Sessions was not to be deterred by such obvious evasion. When did Barr find out about a 2020 FDIC inspector general’s report faulting agency safeguards against sexual harassment? Barr said he couldn’t recall exactly, then explained, again, that “the report is about the FDIC, not about the Federal Reserve.” 

Eventually a light bulb went on, seemingly in mid-sentence. “Mr. Chairm—Mr. Gruenberg, why did your organization not have a strict policy?” But identifying the right witness didn’t help all that much, because Sessions’s questions continued to demonstrate he knew little about the case. “Mr. Chairman,” Sessions finally concluded, “I find this very disturbing. I find that there is a lot of ambiguity.”

Such slapstick notwithstanding, Biden would be foolish to conclude the Gruenberg controversy will blow over. Yes, Republicans on the House Financial Services Committee lacked the competence to take Gruenberg down. But Republicans weren’t Biden’s only problem. Democrats were at this hearing too, and they were angry. “I’m pissed off,” said Representative Gregory Meeks of New York: “I can’t sit here and say I’m all right with it.” Representative Stephen Lynch of Massachusetts, former president of an Iron Workers local, said Clearly Gottlieb’s report “makes the iron workers look like boy scouts.… I’m not so sure you’re the guy to make the changes.”
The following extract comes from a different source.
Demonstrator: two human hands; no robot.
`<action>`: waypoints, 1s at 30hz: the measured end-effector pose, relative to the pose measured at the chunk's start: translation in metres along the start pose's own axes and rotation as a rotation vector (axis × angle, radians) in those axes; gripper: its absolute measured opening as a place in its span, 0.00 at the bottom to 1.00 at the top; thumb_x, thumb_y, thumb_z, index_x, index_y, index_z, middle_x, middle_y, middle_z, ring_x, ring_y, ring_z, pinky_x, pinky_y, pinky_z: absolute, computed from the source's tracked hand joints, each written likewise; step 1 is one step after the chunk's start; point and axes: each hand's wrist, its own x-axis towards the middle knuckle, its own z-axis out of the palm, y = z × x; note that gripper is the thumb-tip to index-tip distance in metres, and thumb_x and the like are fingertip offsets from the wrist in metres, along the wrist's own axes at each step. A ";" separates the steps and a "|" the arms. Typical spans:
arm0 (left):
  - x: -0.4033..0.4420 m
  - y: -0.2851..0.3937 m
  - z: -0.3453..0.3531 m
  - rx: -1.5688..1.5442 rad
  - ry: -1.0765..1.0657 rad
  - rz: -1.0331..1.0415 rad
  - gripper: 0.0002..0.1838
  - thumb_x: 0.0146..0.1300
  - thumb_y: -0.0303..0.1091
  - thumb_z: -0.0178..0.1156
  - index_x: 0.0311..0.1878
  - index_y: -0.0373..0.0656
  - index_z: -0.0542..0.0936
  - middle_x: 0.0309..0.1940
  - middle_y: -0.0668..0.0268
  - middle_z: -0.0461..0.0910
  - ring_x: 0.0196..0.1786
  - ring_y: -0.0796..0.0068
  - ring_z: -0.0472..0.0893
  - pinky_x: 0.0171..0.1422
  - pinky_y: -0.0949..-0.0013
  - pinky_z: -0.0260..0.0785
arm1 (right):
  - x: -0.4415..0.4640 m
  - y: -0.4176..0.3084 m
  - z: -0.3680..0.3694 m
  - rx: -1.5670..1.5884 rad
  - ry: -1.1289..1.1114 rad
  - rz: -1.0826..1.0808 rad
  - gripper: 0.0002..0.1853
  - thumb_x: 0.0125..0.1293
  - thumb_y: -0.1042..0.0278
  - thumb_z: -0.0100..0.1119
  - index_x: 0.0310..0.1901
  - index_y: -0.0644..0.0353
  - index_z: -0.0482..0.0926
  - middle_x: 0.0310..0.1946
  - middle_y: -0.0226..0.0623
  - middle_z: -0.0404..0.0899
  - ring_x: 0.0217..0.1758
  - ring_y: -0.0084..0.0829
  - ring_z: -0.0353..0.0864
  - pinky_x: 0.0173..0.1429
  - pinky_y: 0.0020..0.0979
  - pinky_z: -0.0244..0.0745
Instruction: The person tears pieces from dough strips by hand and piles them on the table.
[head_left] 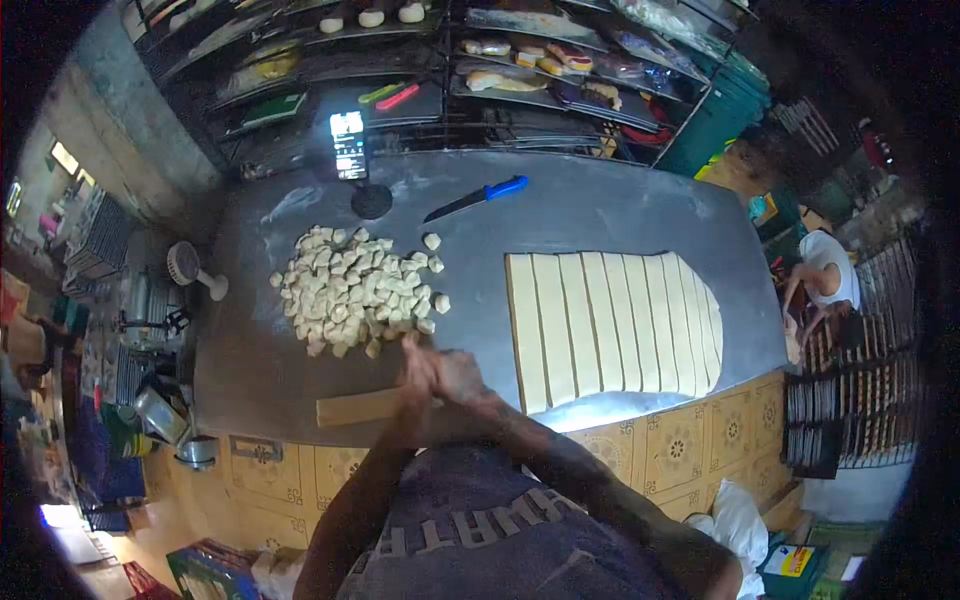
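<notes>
Both hands meet at the front edge of the grey table, just below a heap of pale dough pieces point(355, 285). My left hand point(418, 375) and my right hand point(458, 378) are blurred and close together, so their fingers and anything between them cannot be made out. Left of them a flat strip of dough point(358, 407) lies near the table edge. To the right a sheet of dough point(615, 325) is cut into several long strips. Beyond the heap lies a knife point(478, 198) with a blue handle.
A lit phone point(348, 148) stands upright on a round base at the back of the table point(620, 215). A small fan point(195, 270) is at the left edge. Shelves with trays point(530, 90) rise behind. Another person point(828, 270) is at the far right.
</notes>
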 end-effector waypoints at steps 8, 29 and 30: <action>0.025 -0.024 -0.039 0.593 -0.030 0.203 0.21 0.66 0.41 0.56 0.55 0.36 0.75 0.41 0.48 0.77 0.42 0.53 0.80 0.42 0.50 0.74 | 0.054 -0.014 0.050 0.232 0.350 -0.020 0.21 0.72 0.48 0.52 0.42 0.62 0.78 0.25 0.56 0.78 0.29 0.59 0.80 0.33 0.45 0.76; -0.027 -0.032 0.027 0.400 -0.260 -0.383 0.31 0.77 0.56 0.42 0.60 0.34 0.74 0.47 0.48 0.81 0.52 0.61 0.81 0.56 0.58 0.71 | -0.025 0.018 0.005 0.081 0.139 0.055 0.25 0.75 0.45 0.48 0.48 0.63 0.77 0.39 0.52 0.83 0.40 0.47 0.86 0.41 0.42 0.79; -0.015 -0.086 0.019 0.091 -0.156 -0.247 0.29 0.77 0.54 0.43 0.59 0.35 0.74 0.46 0.48 0.81 0.50 0.60 0.81 0.53 0.57 0.72 | -0.023 0.011 0.001 0.062 0.093 0.050 0.25 0.75 0.46 0.46 0.47 0.63 0.77 0.37 0.53 0.83 0.39 0.48 0.85 0.41 0.43 0.79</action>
Most eloquent was Representative Ayanna Pressley of Massachusetts, a onetime victim of sexual assault when she was a student at Boston University. “Chair Gruenberg, you have failed your staff, people of every walk of life, but especially women employees,” she said. Granted, Pressley conceded, Gruenberg’s Republican critics were hypocrites:

The same people who seek to actively de-fund Diversity, Equity and Inclusion; who denied and undermined the #MeToo movement; who voted against the Violence Against Women reauthorization; and who don’t want to support finally passing the Equal Rights Amendment. 

But, Pressley continued: 

You have created an opportunity for Republicans who did all of those things to advance their anti-regulation agenda, and to use survivors, [of whom] I am one, of abuse, as pawns.… Personally, I do not have confidence that you can continue to lead in this role.

Pressley was right. Gruenberg must go.